▶ _Exercise details_
Scan the records and identify every line in which the string "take" occurs, then return those lines.

(Collection entries)
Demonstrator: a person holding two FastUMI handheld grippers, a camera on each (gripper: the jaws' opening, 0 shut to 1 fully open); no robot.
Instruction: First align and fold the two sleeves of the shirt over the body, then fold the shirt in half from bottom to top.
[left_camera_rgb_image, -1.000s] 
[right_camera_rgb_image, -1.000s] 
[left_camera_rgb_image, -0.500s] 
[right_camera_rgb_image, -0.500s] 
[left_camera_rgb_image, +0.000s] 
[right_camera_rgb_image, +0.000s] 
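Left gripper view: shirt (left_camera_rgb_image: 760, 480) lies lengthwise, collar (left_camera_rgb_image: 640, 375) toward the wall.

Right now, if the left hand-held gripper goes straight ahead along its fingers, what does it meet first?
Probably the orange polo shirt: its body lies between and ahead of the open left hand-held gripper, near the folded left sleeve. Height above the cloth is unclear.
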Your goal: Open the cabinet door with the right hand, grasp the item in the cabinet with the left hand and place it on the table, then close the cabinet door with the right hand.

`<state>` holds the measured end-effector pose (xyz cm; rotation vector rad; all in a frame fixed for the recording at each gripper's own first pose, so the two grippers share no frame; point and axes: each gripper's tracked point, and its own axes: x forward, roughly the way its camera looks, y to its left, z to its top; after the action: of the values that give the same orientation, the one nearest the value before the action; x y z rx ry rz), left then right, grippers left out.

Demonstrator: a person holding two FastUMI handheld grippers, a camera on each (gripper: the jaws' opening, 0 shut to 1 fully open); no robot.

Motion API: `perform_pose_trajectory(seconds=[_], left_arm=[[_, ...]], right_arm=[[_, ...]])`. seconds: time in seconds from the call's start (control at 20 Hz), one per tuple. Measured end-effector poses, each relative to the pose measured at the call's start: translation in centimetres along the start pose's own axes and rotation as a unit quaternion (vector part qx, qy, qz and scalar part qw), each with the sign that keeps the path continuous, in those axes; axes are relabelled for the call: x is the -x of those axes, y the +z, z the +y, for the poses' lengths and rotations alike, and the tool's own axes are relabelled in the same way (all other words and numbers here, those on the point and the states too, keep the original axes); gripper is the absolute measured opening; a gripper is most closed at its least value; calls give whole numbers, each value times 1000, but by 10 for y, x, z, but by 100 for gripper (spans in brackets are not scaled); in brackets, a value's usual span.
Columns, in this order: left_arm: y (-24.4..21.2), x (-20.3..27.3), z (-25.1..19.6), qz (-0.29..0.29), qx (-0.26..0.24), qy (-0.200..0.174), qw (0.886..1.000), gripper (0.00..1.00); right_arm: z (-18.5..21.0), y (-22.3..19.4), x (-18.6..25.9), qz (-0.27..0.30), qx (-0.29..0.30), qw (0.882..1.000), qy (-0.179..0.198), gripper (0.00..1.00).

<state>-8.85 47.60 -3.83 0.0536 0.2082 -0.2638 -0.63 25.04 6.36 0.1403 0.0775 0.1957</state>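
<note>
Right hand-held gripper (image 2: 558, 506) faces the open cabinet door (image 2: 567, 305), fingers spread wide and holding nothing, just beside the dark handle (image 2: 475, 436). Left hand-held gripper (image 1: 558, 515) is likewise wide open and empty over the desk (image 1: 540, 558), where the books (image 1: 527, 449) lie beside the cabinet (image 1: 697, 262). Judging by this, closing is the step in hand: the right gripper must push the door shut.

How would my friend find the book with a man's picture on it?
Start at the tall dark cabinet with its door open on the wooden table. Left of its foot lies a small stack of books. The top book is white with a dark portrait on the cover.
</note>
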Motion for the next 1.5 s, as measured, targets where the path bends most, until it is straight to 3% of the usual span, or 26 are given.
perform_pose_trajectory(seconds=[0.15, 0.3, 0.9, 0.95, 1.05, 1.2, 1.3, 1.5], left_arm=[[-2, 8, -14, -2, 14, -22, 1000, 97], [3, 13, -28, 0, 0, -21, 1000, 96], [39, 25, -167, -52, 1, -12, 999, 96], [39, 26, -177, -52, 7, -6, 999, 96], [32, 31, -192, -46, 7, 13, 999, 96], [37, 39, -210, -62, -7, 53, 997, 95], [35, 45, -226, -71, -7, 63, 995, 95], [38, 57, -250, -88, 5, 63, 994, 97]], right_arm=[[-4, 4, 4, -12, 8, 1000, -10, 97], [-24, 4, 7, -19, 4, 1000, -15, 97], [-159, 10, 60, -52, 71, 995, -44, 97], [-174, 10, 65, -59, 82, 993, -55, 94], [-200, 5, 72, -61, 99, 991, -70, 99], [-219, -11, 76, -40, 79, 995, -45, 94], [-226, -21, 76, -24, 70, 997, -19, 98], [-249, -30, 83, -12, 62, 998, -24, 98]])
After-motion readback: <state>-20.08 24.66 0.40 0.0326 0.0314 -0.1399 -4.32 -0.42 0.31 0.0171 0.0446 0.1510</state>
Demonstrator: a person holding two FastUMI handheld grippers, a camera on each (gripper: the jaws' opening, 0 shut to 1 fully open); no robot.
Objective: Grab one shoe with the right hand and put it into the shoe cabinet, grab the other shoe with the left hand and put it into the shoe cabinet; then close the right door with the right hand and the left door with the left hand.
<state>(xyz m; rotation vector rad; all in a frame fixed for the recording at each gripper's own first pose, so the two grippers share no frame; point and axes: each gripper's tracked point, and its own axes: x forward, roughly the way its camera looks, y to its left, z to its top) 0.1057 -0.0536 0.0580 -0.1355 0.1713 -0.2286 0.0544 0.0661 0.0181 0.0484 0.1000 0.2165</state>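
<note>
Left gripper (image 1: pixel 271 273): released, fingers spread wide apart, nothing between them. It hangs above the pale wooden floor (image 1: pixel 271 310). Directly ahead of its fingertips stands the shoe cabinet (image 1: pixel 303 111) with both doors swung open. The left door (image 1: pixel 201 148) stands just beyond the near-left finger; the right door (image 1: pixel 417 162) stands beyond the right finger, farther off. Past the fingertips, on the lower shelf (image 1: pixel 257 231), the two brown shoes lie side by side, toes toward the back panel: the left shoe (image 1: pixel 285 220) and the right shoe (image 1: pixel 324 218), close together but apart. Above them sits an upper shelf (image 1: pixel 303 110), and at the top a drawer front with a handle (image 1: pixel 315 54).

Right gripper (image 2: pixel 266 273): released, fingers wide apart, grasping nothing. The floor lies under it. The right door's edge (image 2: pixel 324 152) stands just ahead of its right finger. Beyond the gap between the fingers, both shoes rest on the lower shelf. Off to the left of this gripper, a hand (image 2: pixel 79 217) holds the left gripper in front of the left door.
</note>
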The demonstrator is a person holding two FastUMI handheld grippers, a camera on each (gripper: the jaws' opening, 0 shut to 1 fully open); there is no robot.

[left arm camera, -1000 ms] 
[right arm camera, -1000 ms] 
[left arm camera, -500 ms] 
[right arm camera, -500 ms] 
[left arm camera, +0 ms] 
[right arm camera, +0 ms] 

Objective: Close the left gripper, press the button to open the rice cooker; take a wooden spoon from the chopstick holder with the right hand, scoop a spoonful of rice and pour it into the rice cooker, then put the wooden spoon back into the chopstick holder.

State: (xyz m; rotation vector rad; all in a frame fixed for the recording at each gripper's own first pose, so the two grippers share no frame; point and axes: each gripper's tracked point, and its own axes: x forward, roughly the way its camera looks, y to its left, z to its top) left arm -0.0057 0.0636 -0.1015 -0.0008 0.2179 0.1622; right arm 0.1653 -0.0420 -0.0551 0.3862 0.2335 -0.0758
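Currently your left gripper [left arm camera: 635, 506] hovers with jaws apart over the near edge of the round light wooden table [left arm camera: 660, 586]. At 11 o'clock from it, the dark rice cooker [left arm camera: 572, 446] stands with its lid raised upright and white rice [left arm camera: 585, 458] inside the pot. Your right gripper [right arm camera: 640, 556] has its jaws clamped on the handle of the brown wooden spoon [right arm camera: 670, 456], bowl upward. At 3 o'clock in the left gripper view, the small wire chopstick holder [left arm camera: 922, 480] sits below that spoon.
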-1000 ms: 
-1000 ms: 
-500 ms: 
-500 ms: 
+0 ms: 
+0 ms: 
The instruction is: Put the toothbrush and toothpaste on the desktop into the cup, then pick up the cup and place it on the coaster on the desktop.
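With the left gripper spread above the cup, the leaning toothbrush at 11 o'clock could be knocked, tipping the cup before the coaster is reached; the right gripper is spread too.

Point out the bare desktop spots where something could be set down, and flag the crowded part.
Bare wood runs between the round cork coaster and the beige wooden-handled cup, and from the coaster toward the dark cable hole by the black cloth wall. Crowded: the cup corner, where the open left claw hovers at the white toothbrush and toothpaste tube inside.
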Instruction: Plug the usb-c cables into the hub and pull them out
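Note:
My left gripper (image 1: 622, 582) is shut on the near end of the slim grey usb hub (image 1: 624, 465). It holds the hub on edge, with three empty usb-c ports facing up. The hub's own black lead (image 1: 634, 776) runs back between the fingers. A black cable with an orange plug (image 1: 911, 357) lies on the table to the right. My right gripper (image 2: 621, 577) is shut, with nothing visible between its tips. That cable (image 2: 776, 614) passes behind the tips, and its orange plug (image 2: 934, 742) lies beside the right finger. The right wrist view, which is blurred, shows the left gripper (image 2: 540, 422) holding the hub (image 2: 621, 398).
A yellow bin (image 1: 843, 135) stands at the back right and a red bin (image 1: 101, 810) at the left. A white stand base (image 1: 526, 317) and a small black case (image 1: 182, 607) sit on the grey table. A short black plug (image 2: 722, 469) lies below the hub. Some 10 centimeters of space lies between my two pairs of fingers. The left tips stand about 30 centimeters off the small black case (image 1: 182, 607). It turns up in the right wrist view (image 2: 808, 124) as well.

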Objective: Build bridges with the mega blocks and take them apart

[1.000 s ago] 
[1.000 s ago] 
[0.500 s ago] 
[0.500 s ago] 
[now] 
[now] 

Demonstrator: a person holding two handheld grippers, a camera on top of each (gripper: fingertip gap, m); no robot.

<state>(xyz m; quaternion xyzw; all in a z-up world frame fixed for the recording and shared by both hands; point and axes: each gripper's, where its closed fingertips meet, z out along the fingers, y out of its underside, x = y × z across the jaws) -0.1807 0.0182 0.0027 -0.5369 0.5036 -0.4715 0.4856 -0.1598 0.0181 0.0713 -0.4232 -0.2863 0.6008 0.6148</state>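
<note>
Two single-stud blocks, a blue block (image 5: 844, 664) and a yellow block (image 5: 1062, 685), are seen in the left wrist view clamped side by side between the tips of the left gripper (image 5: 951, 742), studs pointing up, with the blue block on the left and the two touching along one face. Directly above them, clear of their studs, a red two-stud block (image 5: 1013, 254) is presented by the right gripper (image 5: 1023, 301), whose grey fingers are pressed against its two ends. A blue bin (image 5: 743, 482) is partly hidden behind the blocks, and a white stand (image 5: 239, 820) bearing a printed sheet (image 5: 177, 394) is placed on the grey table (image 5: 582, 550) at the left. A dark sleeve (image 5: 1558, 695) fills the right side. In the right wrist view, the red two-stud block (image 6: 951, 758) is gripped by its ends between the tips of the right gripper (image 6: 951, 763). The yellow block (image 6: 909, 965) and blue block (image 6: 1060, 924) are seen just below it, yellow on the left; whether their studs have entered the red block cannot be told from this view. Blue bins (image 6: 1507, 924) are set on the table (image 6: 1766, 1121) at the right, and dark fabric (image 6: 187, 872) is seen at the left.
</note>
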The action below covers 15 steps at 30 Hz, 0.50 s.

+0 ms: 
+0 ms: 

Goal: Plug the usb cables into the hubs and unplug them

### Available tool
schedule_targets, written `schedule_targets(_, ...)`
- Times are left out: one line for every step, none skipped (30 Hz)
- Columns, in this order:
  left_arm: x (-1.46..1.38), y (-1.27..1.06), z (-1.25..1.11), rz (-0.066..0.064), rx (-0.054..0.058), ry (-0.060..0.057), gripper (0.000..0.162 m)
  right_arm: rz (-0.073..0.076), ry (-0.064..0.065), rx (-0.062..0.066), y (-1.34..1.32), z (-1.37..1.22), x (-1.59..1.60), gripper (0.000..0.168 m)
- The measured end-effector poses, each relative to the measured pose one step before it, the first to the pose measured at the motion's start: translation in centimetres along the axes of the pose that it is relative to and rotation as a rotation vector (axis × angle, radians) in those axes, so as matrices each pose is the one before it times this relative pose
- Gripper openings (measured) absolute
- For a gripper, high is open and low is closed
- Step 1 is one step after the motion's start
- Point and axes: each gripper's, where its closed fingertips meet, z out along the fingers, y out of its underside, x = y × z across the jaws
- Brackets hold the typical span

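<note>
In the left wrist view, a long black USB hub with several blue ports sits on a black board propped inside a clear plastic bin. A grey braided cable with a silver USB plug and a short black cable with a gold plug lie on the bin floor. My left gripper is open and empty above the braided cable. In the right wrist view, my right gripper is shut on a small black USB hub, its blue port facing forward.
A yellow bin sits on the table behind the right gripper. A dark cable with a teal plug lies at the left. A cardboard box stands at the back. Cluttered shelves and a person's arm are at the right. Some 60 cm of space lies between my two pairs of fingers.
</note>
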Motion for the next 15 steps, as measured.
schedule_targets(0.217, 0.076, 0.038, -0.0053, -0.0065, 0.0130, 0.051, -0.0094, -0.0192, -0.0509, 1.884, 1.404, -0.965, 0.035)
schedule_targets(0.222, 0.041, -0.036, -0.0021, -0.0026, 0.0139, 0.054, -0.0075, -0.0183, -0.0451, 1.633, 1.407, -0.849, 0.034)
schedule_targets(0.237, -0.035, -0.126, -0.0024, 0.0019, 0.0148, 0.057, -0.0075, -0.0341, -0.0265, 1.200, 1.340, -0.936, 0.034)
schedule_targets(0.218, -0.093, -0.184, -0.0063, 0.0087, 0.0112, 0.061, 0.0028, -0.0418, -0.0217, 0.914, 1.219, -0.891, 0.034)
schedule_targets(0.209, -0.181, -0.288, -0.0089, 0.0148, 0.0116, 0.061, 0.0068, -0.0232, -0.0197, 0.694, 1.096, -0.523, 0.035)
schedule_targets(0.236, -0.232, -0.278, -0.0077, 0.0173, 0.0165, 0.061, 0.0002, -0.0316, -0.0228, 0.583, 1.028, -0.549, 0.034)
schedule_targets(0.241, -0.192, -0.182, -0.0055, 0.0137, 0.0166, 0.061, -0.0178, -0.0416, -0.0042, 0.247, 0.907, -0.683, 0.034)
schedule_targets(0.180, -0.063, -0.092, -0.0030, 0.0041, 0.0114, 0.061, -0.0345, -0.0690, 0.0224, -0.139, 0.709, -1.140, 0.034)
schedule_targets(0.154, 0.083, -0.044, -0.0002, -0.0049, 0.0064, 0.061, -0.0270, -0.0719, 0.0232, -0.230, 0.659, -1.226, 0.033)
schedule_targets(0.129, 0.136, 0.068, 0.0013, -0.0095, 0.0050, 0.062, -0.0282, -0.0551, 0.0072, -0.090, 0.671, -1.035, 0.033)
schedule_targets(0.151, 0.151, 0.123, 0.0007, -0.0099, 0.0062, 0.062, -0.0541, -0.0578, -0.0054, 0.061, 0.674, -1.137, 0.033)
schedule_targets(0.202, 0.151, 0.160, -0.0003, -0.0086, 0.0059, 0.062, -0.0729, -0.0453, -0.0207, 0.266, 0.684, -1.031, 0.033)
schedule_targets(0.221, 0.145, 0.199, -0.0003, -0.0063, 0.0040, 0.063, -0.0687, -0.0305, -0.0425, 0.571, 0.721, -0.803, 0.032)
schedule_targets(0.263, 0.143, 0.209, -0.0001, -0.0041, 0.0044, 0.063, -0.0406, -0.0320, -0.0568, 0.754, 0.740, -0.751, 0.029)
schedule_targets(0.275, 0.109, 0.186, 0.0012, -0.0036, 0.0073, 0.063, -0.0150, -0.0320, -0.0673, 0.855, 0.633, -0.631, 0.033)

▶ _Your response_
Objective: Close the left gripper, press the button to open the rice cooker; take a wooden spoon from the chopstick holder with the right hand, scoop a spoonful of rice and pour it into the rice cooker, then put the wooden spoon back into the chopstick holder.
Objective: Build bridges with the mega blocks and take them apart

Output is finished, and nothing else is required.